N°27 | L'honneur

Thierry Hardier et Jean-François Jagielski
Oublier l’apocalypse ?
Loisirs et distractions des combattants pendant la Grande Guerre
Paris, Imago, 2014
Thierry Hardier et Jean-François Jagielski, Oublier l’apocalypse ?, Imago

Déjà auteurs, ensemble ou séparément, de plusieurs ouvrages sur la Grande Guerre, Thierry Hardier et Jean-François Jagielski signent aujourd’hui un ouvrage qui traite d’un sujet rarement abordé : à quoi les soldats occupaient-ils leur temps libre en dehors des périodes d’opérations actives ? L’ouvrage s’ouvre sur l’analyse statistique d’un journal personnel tenu par un combattant, qui sert en quelque sorte de fil rouge à l’ensemble du texte et dont les résultats confirment ce que l’on sait : sur l’ensemble de la guerre, le temps passé en première ligne est relativement faible (inférieur à 16 %) et le poilu connaît en tout quarante-quatre jours de combats, « soit 3,3 % de son temps de guerre ». Il est donc normal que, dans ce contexte, on s’intéresse au 96,7 % qui restent... Et pour cela définir quelles sont les proportions de « temps occupé » et de « temps libre ». D’abord, les jours de repos... ne le sont pas totalement puisqu’il faut entretenir le matériel et s’entraîner, et on sait, grâce aux nombreux ouvrages de souvenirs, que les soldats considèrent ces exercices comme inutilement fatigants. De même, les différences dans le style de commandement des officiers se traduisent par des emplois du temps très variables pour la troupe. Puis, il faut « tromper l’ennui ». Les auteurs s’intéressent aux loisirs collectifs organisés par l’autorité militaire, le théâtre, le cinéma, les foyers, dont ils soulignent l’échec relatif. La deuxième partie nous semble nettement plus intéressante, car elle constitue à proprement parler une approche plus individualisée des soldats eux-mêmes. Sont successivement évoquées les principales activités auxquelles les soldats se consacrent : l’alimentation pour améliorer l’ordinaire, la recherche et l’acquisition de tabac et d’alcool, le bricolage qui deviendra l’artisanat de tranchée, la correspondance avec les êtres chers à l’arrière bien sûr et pour les plus aisés la photographie, les jeux divers et variés entre camarades (de la partie de cartes aux activités sportives), et l’amour... de la compagne attitrée plus ou moins officielle à la prostituée. Les dernières pages, enfin, s’intéressent rapidement aux permissionnaires et aux prisonniers.

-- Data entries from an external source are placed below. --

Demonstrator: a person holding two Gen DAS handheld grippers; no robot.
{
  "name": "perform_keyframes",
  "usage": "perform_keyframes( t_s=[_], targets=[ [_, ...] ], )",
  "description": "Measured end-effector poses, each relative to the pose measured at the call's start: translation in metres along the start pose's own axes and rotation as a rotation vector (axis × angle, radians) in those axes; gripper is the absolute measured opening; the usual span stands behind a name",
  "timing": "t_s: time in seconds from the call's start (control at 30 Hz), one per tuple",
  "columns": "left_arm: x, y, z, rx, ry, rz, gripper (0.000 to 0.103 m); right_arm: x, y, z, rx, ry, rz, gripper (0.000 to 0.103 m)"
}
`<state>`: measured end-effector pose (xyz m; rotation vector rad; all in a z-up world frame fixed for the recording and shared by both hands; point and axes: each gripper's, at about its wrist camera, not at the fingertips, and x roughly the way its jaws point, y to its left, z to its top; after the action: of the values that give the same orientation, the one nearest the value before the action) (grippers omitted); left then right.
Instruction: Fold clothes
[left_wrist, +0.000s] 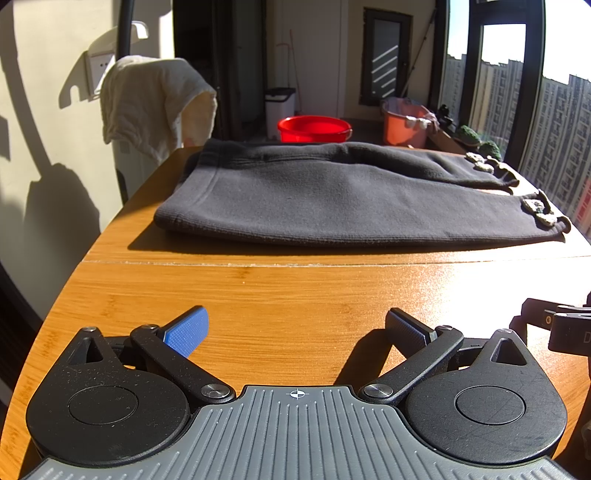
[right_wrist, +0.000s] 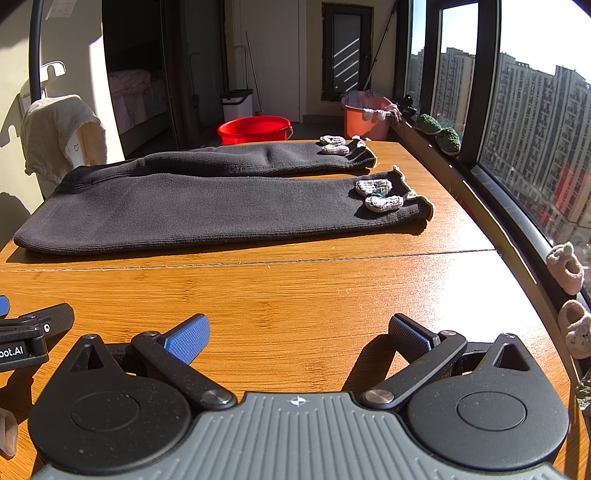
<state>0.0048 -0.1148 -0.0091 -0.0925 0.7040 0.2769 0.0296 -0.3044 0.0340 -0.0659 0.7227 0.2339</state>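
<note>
Both my grippers sit low in their frames, spread wide and holding nothing: my left gripper (left_wrist: 295, 332) and my right gripper (right_wrist: 298, 334) hover over bare wood of the table (right_wrist: 295, 295), touching no cloth. My dark trousers (right_wrist: 207, 210) lie flat across the middle of each frame, well apart from the fingertips, cuffs toward the right.

left gripper (left_wrist: 295, 332) and right gripper (right_wrist: 298, 334) level, jaws spread wide.
</note>
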Motion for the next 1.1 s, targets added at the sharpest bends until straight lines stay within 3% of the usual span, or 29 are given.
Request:
perform_keyframes(
  t_s=[0.87, 1.1],
  targets=[
    [0.0004, 0.0011, 0.0005, 0.010, 0.010, -0.008, 0.103, -0.0012, -0.0006, -0.0005, -0.028, 0.009, 0.016, 0.103],
    [0.0009, 0.0014, 0.0008, 0.010, 0.011, -0.008, 0.103, -0.0008, -0.0003, 0.0006, -0.062, 0.017, 0.056, 0.103]
  ],
)
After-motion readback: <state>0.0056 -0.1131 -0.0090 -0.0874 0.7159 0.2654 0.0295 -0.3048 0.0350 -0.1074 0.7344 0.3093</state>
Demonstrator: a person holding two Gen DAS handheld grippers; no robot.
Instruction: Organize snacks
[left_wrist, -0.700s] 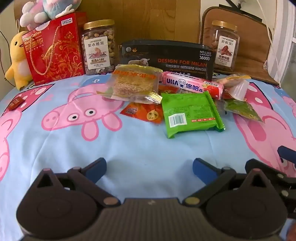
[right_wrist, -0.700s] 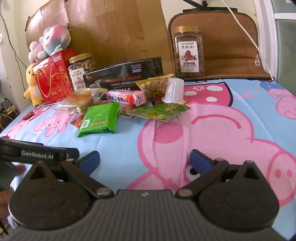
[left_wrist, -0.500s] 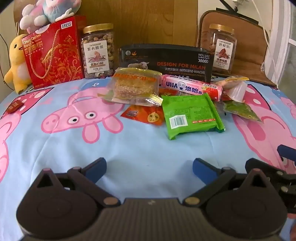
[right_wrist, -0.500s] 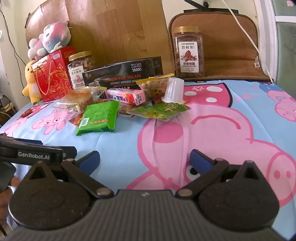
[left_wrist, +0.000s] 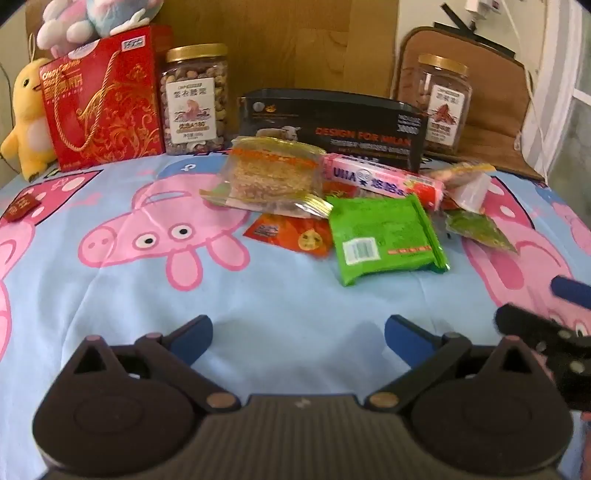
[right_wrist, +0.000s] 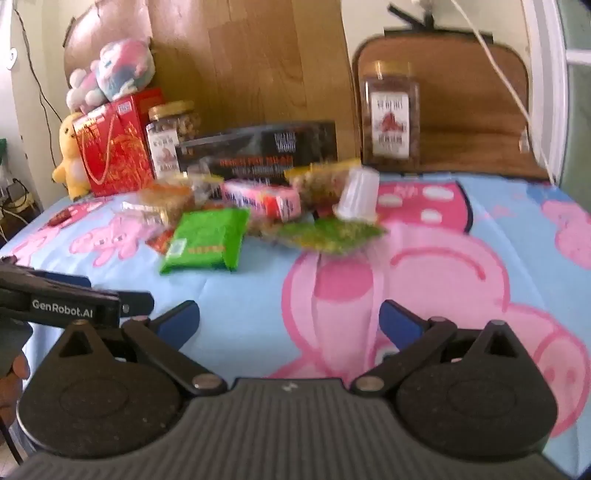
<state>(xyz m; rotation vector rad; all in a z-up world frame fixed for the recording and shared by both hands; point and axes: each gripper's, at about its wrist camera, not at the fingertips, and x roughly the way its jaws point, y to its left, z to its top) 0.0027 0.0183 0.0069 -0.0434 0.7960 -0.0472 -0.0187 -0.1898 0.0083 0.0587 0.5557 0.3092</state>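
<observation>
I have both claws spread wide with nothing between the fingers: the left claw (left_wrist: 297, 334) hangs over bare cloth, and the right claw (right_wrist: 288, 321) does the same just to its right. Neither touches a snack yet.

The snacks sit in one loose heap ahead of both claws, on the pig-print cloth (left_wrist: 147, 295) covering the tabletop. Nearest my left claw, ahead and slightly right, is the green packet (left_wrist: 384, 236). Beyond it the clear bag of crackers (left_wrist: 273, 177) lies partly over the orange sachet (left_wrist: 291, 236), and the pink candy box (left_wrist: 384, 181) rests behind the green packet. To the right of the heap are a leafy green pouch (left_wrist: 476, 229) and a small clear cup (right_wrist: 358, 195) lying tipped against another bag.

My worries, from here:
- The packets overlap, so closing on one may drag a neighbour along or pinch two at once.
- Flat foil lying on soft cloth gives the fingers little edge; I could catch a fold of cloth instead, and pulling it would shift the whole heap.
- The crackers look brittle; a hard squeeze would probably crush them.
- The cup is light and already on its side, so a nudge could roll it off.
- My two claws are close together, the left one showing at the right claw's left edge, and both reaching for the heap could make them collide.
- The right view is blurred, so I judge distances there poorly.
</observation>
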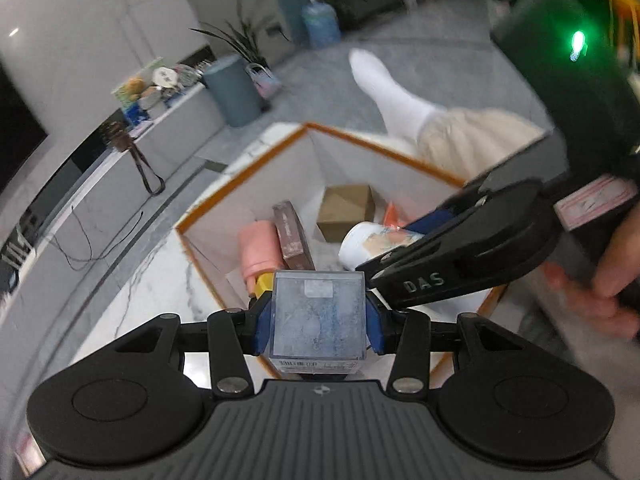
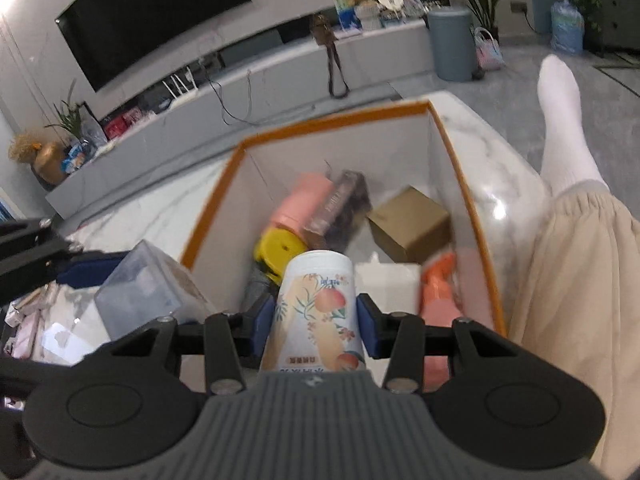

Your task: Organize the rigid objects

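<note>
My left gripper [image 1: 318, 320] is shut on a clear plastic box [image 1: 318, 312] and holds it just above the near rim of a white bin with an orange rim [image 1: 360, 140]. My right gripper [image 2: 316, 326] is shut on a white cup with a peach print [image 2: 316, 312], held over the same bin [image 2: 340, 118]. The cup [image 1: 368, 244] and the right gripper [image 1: 460, 256] show at the right in the left wrist view. The clear box [image 2: 148, 284] and the left gripper's blue pad [image 2: 90, 268] show at the left in the right wrist view.
In the bin lie a cardboard box [image 2: 412, 224], a pink bottle [image 2: 304, 200], a dark brown box [image 2: 340, 208], a yellow piece [image 2: 280, 250], a white box [image 2: 388, 284] and an orange item [image 2: 438, 284]. The bin stands on a marble table [image 2: 492, 168]. The person's leg [image 2: 560, 128] is to the right.
</note>
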`<state>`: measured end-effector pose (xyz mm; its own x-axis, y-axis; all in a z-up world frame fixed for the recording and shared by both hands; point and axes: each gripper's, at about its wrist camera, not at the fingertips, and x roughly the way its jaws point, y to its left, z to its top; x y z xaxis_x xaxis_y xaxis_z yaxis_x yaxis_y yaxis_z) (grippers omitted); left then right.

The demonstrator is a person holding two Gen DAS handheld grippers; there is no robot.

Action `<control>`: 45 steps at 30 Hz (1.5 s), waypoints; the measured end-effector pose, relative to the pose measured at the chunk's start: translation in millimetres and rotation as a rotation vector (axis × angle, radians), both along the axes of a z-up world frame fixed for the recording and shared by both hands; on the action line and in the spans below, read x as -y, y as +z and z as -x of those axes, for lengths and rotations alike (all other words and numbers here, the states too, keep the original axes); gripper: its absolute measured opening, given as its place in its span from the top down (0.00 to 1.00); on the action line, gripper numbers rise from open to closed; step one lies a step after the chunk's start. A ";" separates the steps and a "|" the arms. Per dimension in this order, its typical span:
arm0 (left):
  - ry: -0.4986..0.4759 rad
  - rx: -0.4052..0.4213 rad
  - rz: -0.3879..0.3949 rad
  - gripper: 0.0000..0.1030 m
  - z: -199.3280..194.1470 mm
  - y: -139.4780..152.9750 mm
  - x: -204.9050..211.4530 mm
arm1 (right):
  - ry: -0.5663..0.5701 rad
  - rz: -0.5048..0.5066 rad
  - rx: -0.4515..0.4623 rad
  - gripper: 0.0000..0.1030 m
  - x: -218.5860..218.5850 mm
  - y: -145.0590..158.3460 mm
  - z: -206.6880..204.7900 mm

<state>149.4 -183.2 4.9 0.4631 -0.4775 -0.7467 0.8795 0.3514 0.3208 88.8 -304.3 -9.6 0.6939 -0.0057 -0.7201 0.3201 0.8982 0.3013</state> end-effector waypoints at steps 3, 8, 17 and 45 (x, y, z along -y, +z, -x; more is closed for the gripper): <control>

On peut regretter une approche parfois connotée du sujet (les officiers jouent aux cartes pendant que les soldats exécutent les corvées ; les règlements sont présentés comme contradictoires) et une tendance à pointer du doigt telle injustice ou présentée comme telle (l’ouvrier en permission a davantage de possibilités de loisirs en ville que son camarade paysan au fond d’un département rural). Par ailleurs, le vocabulaire spécifiquement militaire, qui permet de comprendre le contexte, est souvent peu précis ou mal utilisé. En dehors de ces réserves, l’ouvrage fourmille d’informations intéressantes, souvent très précises, en particulier dans sa deuxième partie. Riche de très nombreuses citations, le livre recèle quelques vraies pépites et donne une bonne compréhension de ces temps libres des combattants.